RE: Humidity stick? - rectangle618 - 06-06-2020

(06-05-2020, 07:34 PM)Pirate Wrote: Got an idea and think I read about it somewhere.
It's a stick for measuring humidity.
2 strips of wood glued together. Different species, or grain direction.
When humidity changes, the stick bends, because of different woods.
Anyone have a link to article, or suggestions?
Thanks

This looks close to your description:
https://www.youtube.com/watch?v=B9FPBQzlhbc

OK for a Cub Scout project, but Arlin's suggestions would be more practical.

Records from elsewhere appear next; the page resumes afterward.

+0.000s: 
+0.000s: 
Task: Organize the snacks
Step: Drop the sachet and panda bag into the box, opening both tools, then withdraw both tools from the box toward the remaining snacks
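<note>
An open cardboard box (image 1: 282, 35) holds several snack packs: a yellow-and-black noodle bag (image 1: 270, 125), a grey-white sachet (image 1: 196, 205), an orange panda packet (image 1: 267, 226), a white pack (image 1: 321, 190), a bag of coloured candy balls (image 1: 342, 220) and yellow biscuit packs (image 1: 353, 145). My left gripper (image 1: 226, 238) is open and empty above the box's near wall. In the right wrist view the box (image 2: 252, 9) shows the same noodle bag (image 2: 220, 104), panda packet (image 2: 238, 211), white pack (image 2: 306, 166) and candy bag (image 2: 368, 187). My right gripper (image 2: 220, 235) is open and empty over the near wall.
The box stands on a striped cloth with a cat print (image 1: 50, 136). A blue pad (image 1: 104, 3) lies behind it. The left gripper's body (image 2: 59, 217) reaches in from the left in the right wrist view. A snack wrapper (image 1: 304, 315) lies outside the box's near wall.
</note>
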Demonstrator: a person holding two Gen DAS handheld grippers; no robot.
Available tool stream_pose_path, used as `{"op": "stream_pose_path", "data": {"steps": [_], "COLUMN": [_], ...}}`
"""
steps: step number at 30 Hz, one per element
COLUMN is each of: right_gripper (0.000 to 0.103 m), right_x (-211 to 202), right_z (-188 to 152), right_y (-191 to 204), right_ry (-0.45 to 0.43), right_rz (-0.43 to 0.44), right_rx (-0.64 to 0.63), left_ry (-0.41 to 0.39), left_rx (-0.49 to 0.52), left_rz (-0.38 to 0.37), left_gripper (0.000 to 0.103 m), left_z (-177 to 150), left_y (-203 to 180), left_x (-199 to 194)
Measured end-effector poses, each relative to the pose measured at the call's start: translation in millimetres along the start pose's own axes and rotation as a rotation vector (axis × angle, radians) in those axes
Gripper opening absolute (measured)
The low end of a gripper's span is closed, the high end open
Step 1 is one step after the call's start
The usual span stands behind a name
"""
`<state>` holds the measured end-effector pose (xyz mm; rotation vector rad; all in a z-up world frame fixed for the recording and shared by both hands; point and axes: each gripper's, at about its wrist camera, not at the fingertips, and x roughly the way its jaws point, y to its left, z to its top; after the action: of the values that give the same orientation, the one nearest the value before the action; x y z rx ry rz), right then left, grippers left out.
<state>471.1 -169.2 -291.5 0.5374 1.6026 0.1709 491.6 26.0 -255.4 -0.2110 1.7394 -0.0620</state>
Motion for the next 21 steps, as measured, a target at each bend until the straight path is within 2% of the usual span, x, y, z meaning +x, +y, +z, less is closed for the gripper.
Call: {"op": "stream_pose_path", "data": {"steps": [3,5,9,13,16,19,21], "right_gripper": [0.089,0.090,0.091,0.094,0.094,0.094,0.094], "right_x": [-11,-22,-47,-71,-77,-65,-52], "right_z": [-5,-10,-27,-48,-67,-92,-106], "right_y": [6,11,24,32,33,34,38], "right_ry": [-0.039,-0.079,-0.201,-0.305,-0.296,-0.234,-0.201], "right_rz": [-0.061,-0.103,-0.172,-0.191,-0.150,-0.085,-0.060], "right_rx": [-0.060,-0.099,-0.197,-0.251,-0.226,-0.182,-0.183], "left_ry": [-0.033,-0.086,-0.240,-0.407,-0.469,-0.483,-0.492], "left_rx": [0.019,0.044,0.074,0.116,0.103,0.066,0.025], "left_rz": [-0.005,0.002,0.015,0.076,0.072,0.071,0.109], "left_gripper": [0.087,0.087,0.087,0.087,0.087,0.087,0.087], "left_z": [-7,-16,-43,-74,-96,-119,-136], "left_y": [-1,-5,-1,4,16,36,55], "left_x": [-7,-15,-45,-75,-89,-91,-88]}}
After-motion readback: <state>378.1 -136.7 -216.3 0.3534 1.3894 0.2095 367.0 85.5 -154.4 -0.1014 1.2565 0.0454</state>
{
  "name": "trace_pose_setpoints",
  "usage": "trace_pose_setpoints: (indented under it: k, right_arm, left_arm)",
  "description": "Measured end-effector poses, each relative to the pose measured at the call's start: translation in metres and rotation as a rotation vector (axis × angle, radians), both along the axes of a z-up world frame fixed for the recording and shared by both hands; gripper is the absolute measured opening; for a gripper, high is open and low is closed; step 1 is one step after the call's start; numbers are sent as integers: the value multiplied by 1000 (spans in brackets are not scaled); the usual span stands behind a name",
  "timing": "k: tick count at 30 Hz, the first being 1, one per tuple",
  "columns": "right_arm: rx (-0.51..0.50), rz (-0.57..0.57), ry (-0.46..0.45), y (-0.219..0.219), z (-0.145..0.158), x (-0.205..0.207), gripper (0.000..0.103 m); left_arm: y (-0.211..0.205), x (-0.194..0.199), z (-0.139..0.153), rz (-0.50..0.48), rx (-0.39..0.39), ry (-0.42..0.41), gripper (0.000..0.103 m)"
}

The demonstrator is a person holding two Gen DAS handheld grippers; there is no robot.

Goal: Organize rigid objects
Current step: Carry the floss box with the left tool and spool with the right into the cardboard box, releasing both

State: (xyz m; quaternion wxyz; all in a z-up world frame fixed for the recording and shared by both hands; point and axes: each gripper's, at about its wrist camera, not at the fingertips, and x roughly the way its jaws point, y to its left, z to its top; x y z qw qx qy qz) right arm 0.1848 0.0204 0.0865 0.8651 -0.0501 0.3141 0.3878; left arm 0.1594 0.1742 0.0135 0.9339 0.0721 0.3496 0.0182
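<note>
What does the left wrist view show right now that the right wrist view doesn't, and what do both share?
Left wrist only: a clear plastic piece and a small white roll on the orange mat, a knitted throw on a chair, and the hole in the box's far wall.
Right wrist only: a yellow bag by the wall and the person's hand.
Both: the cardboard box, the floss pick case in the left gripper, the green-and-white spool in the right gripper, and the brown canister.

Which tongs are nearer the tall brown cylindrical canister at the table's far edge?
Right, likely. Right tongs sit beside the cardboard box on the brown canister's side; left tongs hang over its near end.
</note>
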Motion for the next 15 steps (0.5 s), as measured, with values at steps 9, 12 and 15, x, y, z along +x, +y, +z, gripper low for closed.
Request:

RE: Humidity stick? - ianab - 06-07-2020

(06-06-2020, 12:41 PM)rectangle618 Wrote: This looks close to your description:
https://www.youtube.com/watch?v=B9FPBQzlhbc

OK for a Cub Scout project, but Arlin's suggestions would be more practical.

I think that's how you would do it. One strip is long grain, so it wont change length enough to matter. The other strip is cross grain, laminated to end grain. That can move. I think it's also a good demonstration of why you don't glue up cross grain joints, and you probably have to chose a glue with a little bit of flex. If you scaled the stick up too much the cross grain movement would probably bust the stick at some point, but a small piece like that can bend enough to hold together. 

The small piece can also change moisture fast enough to predict the weather, not just the season. 

It's something that you would make as a novelty, and it shows how wood does move with humidity.